青黎心里仔细琢磨着,总觉得,以那孟督监刁专的手段,绝对不会只有这么简单。不拿少华山和青家庄开刀,只是派人守着骂阵,这其中必有蹊跷。
其实事到如今,青黎就更加明白的瞧出了自己的问题。将领不多,兵力又不足,粮草后勤皆是供不应求,但却又分散了实力去守三处地方。这本来就是打肿脸充胖子的事,官兵不是这么窝囊的废物,他们要动手,早就会将我们的队伍打得灰飞烟灭。但他们既然要剿匪,却视破绽于无物,那么他们又是在等什么呢?
青黎想不明白,但青黎隐约的晓得,他们所等待的东西,已经和自己兄弟们的生死挂上了关系。他们等到的时候,也就是大伙决一死战的时候!

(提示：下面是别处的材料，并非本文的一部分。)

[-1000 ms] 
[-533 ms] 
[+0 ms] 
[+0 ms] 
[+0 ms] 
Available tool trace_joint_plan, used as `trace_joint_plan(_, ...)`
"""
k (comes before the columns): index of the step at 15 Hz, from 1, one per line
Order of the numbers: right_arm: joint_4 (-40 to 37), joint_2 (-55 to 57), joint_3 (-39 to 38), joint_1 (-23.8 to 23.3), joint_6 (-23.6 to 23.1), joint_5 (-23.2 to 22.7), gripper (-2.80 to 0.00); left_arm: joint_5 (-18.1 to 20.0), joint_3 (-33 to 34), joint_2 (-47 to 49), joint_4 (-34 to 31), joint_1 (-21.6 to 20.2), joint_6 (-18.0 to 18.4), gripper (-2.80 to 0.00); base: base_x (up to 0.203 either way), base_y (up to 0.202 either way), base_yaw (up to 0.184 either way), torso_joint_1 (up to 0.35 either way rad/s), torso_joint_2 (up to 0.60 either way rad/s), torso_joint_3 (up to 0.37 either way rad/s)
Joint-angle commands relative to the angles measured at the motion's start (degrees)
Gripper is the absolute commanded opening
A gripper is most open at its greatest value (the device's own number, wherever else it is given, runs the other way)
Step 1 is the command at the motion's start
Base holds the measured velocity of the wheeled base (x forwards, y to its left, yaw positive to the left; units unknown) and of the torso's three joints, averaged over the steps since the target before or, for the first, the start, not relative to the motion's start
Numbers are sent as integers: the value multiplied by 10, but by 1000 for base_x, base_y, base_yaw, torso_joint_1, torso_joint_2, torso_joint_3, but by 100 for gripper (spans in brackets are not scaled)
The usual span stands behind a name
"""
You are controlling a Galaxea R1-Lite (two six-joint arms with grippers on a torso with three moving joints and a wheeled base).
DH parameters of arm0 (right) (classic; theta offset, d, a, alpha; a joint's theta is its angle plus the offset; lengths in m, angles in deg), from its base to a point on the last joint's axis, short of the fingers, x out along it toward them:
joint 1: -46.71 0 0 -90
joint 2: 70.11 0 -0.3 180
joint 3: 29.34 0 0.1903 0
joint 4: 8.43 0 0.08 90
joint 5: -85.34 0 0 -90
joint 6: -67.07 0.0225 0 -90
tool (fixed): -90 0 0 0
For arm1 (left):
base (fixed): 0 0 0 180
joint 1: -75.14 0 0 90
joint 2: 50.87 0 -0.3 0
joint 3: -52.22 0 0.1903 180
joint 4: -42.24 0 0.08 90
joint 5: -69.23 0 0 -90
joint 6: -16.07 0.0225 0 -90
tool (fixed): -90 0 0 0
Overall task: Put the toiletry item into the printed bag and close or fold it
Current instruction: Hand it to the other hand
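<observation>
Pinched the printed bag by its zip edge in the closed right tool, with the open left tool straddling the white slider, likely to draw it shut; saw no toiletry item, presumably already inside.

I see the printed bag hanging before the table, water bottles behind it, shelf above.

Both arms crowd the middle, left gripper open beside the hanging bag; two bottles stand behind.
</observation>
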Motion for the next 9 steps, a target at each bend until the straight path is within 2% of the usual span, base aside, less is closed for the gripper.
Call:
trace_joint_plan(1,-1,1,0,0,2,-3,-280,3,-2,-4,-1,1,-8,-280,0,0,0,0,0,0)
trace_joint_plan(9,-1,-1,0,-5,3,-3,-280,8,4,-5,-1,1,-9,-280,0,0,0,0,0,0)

就在青黎在这里沉思的时候,突然城头上吹起呜呜咽咽的牛角笛。青黎凝眸一瞧,只见官兵有如蝼蚁一般,浩浩荡荡往华阴城下来。
青黎急急忙忙将铠衣穿戴上身,取了张强弓,带了两壶箭,便和时迁又重新站到城门之上的箭垛旁。
此时再去瞧那远处的官兵,只见他们打着火把铺天盖地而来。打前锋的已经在城外三百步的地方扎住了阵脚,几千盾牌朴刀列了数排,蜿蜿蜒蜒向两边展开。后面紧跟着的是庞大的骑兵兵团,一个个持着火把,有如一面火红的地毯由近及远,铺展开来。而这还不过是官兵的前锋阵营,后面连绵不断还有兵来。火光滔天,兵刃林立,看得守城的兄弟们个个心惊,就连青黎的脸色也瞧的稍稍变了。
就在这紧张地连喘息都是多余的时候,时迁突然凑到青黎身边,耳语道“哥哥,你瞧他们这牛逼哄哄的气势,你说劳师动众的,至于么?”
青黎本来心情凝重的很,瞧着这么大的阵势,一时被官兵给唬住了,真当以为决战的时候到了,双手捏的嘎嘣响。可是经过时迁这么一笑谈,青黎才突然从极端戒备的状态中回过神来。
有这么强的兵力,完全可以借着夜幕突然展开攻城,青黎虽然没读过什么兵书,但是听师傅王海却说起了不少,他也好歹晓得,兵贵神速是王道,“出其不易,攻其不备”这是攻坚的不二法宝,而且话说回来,“兵不厌诈”是兵家的常事。但照着目前的形式看,官兵似乎都是和常理背道而驰。这么铺天盖地的把兵力都亮在城前头,孟督监不会是喝多了吧,不按常理出牌,你当是阅兵啊。